If you’re reading this, I am sure you’re thinking that is a peculiar time to be receiving a newsletter. I typically publish my monthly newsletters at the top of the month but here we are, five days in and you’re just now receiving it. To be honest, extreme heaviness, sadness and confusion have overweighed my spirit since Sunday afternoon. I had just left from enjoying a baseball game on a beautiful day and was on my way to see my favorite podcast live, when sadness stuck. I was in the car, driving, I wanted to turn around and go home but something said no, keep going.
It was in those moments of immediate sadness that I realized; I will never be able to control the flow of life. I had been celebrating life the entire weekend, giving thanks and honoring God for the ability to have fun, to be blessed to spend time with my beautiful friends. Even through all the happiness, there came an abrupt, unexpected sadness that I knew would only get heavier overtime. My life had become consumed with sadness over an act I had no control over. It was life happening to me, to us and regardless of where we were life stopped and there was nothing we could do. Helpless we all felt.
I barely slept Sunday night and I worked from home on Monday. I was defeated emotionally. I cried all day. The next day I made the effort to rise and do what I know myself to do, carry on despite the pain. The day after that, I rose again but feeling a little more motivated than the day before. It’s been hard to describe the feelings that we’ve all shared as a collective. Universally, in the last week we’ve experienced some of the greatest shifts in our lifetimes in this realm. We’ve all felt the shifts and changes. For me, it felt like living in an alternate world one minute and being catapulted back into my reality, a reality that felt somber and dreary.

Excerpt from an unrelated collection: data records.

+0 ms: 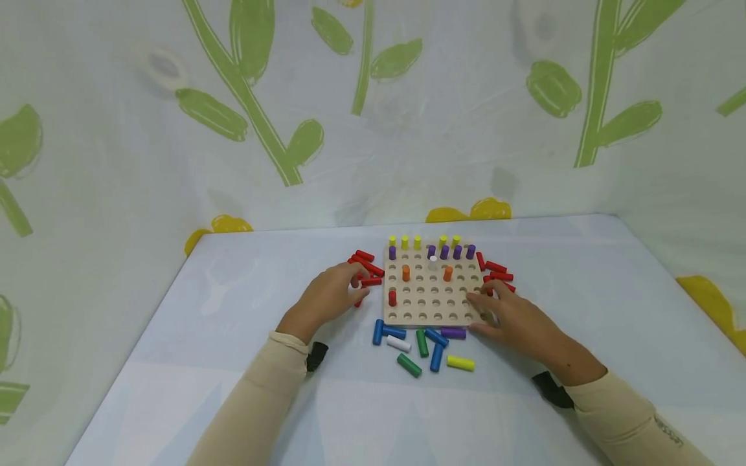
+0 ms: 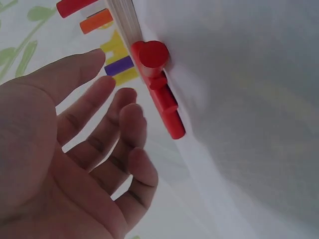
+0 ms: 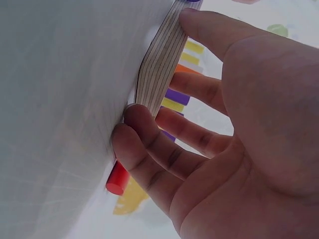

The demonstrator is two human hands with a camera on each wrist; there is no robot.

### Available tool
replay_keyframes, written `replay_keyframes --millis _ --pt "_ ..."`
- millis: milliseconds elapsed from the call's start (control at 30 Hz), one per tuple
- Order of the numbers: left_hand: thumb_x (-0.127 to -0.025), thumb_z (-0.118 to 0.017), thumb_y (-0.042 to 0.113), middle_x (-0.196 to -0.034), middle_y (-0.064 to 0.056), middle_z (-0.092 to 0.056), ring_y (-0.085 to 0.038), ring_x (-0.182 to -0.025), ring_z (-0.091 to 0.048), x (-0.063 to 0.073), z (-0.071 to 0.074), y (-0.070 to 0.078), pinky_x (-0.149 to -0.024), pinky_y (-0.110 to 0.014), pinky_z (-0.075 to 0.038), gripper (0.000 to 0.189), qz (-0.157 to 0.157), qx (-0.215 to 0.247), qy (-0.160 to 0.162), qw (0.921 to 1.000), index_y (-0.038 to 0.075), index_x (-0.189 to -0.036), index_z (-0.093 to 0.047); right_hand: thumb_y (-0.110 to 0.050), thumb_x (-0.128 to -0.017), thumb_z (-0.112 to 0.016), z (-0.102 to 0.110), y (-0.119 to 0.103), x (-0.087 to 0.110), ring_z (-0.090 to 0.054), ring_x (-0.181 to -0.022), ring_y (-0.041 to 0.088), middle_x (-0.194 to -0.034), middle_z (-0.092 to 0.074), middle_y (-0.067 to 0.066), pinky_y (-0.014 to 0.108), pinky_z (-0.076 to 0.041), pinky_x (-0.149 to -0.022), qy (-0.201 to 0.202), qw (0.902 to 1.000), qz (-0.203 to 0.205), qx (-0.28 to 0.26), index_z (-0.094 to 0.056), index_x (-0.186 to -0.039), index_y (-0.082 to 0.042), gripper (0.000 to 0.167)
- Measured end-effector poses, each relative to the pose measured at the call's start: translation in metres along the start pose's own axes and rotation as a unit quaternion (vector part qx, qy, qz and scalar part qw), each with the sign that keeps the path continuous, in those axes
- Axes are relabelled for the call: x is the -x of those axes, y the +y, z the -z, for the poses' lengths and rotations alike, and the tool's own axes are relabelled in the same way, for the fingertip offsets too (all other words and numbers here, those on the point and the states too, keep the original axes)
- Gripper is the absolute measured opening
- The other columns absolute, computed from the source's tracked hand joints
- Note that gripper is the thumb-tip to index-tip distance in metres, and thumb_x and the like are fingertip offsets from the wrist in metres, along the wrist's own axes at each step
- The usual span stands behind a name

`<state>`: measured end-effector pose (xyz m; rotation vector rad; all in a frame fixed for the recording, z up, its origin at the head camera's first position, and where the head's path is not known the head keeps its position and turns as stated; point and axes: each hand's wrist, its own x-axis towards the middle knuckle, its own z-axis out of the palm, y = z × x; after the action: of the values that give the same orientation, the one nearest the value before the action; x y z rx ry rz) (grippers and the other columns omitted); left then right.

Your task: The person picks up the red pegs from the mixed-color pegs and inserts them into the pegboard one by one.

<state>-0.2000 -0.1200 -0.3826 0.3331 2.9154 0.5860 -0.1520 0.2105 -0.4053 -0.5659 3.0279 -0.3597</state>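
The board (image 1: pixel 428 309) is set on the table (image 1: pixel 175 362), its far two rows partly filled by upright yellow pegs (image 1: pixel 405 242) and purple pegs (image 1: pixel 445 252). Left of the board, loose red pegs (image 1: pixel 371 282) are reached over by the left hand (image 1: pixel 329 294), fingers spread and loosely bent, nothing visibly held. The board's near right corner is touched by the right hand (image 1: pixel 513 320), its fingers spread, no peg seen between them. Mixed pegs (image 1: pixel 409 365) are scattered before the board. The step in hand is judged to be peg placing, part done; next, a loose peg would need to be pinched and stood over a free hole.
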Motion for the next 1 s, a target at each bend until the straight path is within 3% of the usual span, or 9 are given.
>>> replay_keyframes --millis 300,600,1000 --pt "-0.091 -0.075 0.032 -0.093 -0.001 -0.063 -0.017 -0.083 -0.058 -0.004 -0.004 -0.003 -0.072 -0.028 -0.053 0.035 0.04 -0.018 -0.045 0.998 0.02 -0.122 -0.065 -0.04 -0.081 -0.082 -0.001 0.001 0.0 -0.058 -0.084 0.018 -0.127 -0.054 0.018 0.034 -0.06 -0.072 0.002 1.0 0.001 0.002 -0.062 -0.137 -0.015 0.065" --pt "-0.089 -0.076 0.032 -0.086 -0.001 -0.062 -0.017 -0.079 -0.057 -0.006 -0.008 -0.006 -0.068 -0.027 -0.05 0.037 0.04 -0.036 -0.05 0.9973 0.02 -0.123 -0.064 -0.04 -0.082 -0.082 0.0 0.002 -0.003 -0.055 -0.079 0.015 -0.128 -0.053 0.018 0.028 -0.057 -0.066 0.002 1.0 0.008 0.0 -0.061 -0.139 -0.016 0.065" --pt "-0.09 -0.075 0.03 -0.088 -0.001 -0.061 -0.016 -0.083 -0.057 -0.006 -0.012 -0.004 -0.074 -0.028 -0.052 0.039 0.03 -0.037 -0.064 0.9968 0.02 -0.125 -0.062 -0.04 -0.081 -0.082 -0.002 0.001 -0.001 -0.057 -0.083 0.018 -0.127 -0.053 0.018 0.032 -0.06 -0.07 -0.001 1.0 -0.001 -0.002 -0.061 -0.138 -0.015 0.066"
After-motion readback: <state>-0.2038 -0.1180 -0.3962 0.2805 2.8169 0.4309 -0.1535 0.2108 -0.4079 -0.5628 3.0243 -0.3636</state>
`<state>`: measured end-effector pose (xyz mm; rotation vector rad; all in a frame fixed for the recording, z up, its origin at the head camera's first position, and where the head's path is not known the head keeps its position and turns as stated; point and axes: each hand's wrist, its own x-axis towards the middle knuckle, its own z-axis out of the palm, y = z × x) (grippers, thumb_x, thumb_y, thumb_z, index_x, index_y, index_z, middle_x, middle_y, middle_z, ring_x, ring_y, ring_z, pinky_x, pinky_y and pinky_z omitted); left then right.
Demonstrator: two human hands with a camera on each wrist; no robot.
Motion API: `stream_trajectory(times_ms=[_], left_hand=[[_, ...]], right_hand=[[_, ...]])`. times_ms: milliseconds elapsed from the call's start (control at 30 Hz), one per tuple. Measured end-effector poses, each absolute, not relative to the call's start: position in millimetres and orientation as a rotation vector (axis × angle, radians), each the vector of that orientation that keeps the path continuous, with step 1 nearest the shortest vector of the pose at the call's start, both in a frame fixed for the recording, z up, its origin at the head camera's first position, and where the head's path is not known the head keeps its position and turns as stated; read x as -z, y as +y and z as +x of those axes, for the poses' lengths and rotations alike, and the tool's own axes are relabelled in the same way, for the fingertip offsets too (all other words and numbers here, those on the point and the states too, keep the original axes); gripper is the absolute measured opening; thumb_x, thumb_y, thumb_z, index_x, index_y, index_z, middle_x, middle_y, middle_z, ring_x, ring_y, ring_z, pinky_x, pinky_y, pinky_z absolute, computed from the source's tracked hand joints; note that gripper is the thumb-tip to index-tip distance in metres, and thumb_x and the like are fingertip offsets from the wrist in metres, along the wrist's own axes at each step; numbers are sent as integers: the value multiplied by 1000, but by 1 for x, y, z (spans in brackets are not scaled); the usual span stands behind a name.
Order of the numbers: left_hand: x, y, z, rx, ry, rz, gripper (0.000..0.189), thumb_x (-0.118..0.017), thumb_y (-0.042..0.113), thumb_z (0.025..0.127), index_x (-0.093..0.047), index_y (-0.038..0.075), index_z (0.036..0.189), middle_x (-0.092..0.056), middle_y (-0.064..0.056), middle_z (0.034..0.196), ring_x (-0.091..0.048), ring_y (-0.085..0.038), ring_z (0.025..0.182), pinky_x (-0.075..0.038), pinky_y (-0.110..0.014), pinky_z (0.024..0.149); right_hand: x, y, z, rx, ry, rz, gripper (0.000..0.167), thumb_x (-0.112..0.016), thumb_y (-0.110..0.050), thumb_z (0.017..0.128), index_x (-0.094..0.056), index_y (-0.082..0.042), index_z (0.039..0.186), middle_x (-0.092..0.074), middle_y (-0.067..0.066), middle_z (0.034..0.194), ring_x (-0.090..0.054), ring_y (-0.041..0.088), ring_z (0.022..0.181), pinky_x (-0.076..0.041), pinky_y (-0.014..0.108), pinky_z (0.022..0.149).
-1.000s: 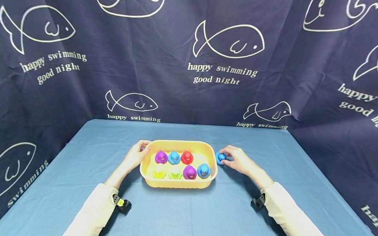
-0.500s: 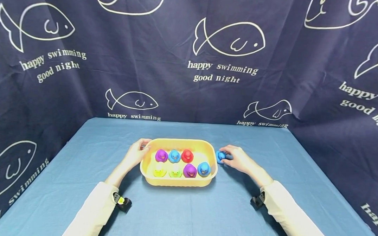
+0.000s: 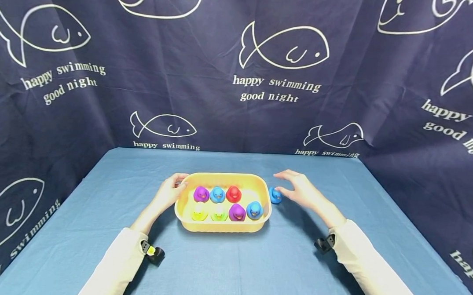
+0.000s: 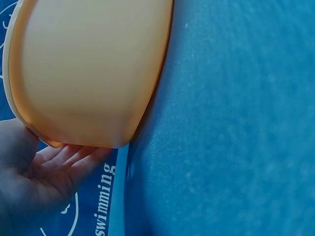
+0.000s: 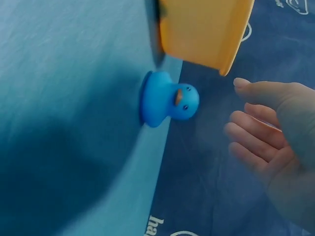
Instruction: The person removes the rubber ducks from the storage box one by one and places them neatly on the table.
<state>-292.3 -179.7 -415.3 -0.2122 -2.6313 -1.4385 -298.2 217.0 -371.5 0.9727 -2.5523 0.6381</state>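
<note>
While the left hand point(image 3: 169, 194) grips the left end of the yellow tub point(image 3: 223, 227), its thumb at the rim and its fingers round the outside, the right hand point(image 3: 301, 191) has hold of nothing: off the tub's right end, its thumb and slightly bent fingers stand well apart, near a loose blue duck point(image 5: 160, 101) that sits upright on the table point(image 3: 215, 270), just beside the tub's right wall. Eight ducks can be counted, seven inside the tub and one outside it. Along the tub's far side, from left to right, are a far purple duck point(image 3: 201, 194), a far blue duck point(image 3: 217, 194) and a red duck point(image 3: 233, 194); along its near side are a yellow duck point(image 3: 199, 213), a lime duck point(image 3: 219, 213), a near purple duck point(image 3: 237, 212) and a near blue duck point(image 3: 255, 210). By colour, that is three blue, two purple, one red, one yellow and one lime. Only the head view shows the ducks inside the tub; both wrist views show its outer walls. From the left wrist, the fingers pass behind the tub's end, their tips hidden. From the right wrist, a gap shows between hand and loose duck, as do the duck's orange bill and two dark eyes, whereas from the head the thumb seems to overlap it. Beyond the tub hangs a dark blue cloth point(image 3: 216, 76) with white fish drawings.
</note>
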Motion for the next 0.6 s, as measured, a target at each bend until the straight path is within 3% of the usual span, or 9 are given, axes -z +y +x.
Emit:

Today felt peaceful internally. I cried a lot today, but I felt peace. I sat in prayer for a really long time today and gave honor to God and my Ancestors. Following prayer, I felt hope, I felt a sense of relief, a sense of togetherness. Today is the first day in five days that I’ve felt balanced. While a lot us still may be experiencing periods of grief and sadness during this time of mourning, you too may also now be feeling at peace. Smiles through the tears is the best way for me to describe it. The last five days have taught us a very important lesson about life. The lesson being, through the cycles of life, chaos and trauma create healing. Many of us have cried for the first time in weeks, months, maybe even years.
Many of us have called people who we haven’t spoken to in days, weeks, months and years to tell them that we love them. The scores of hate have settled amongst groups of people who have long-time been false enemies. The outpouring of love, compassion and understanding has been shown amongst complete strangers. Many of us have accepted forgiveness into our hearts and choosing to move forward, even if it means disconnecting from the person or place entirely. There has been a wave of grief pouring into this realm while simultaneously sharing space with an overwhelming amount of healing. Change is how I define it.
Today I felt ready to stand in my power. While many of us are not here to serve a purpose to be called to the frontlines through activism or entertainment to be a voice for the people, we all have a job, we all have a purpose. A huge part of that purpose is you choosing to stand in your power, you choosing to elevate your consciousness to fully become the sovereign being you were called to this realm to be.
“Self-ownership (also known as sovereignty of the individual or individual sovereignty) is the concept of property in one's own person, expressed as the moral or natural right of a person to have bodily integrity and be the exclusive controller of one's own body and life. Self-ownership is a central idea in several political philosophies that emphasize individualism, such as liberalism and anarchism.”
It is time for you to reclaim your power. This shit served as a divine intervention. Many have been teetering back and forth. Many have had one foot out and one-foot in. And then there are those who were unaware. Most of humanity can identify as being “unaware.” No matter where you lie on this spectrum, this is the time to elevate and awaken to your truth. The truth of what we were lacking was never hidden, the truth of what we needed to see our light during times of darkness was never hidden, we just never sought it out. We’ve failed for generations to be truth seekers.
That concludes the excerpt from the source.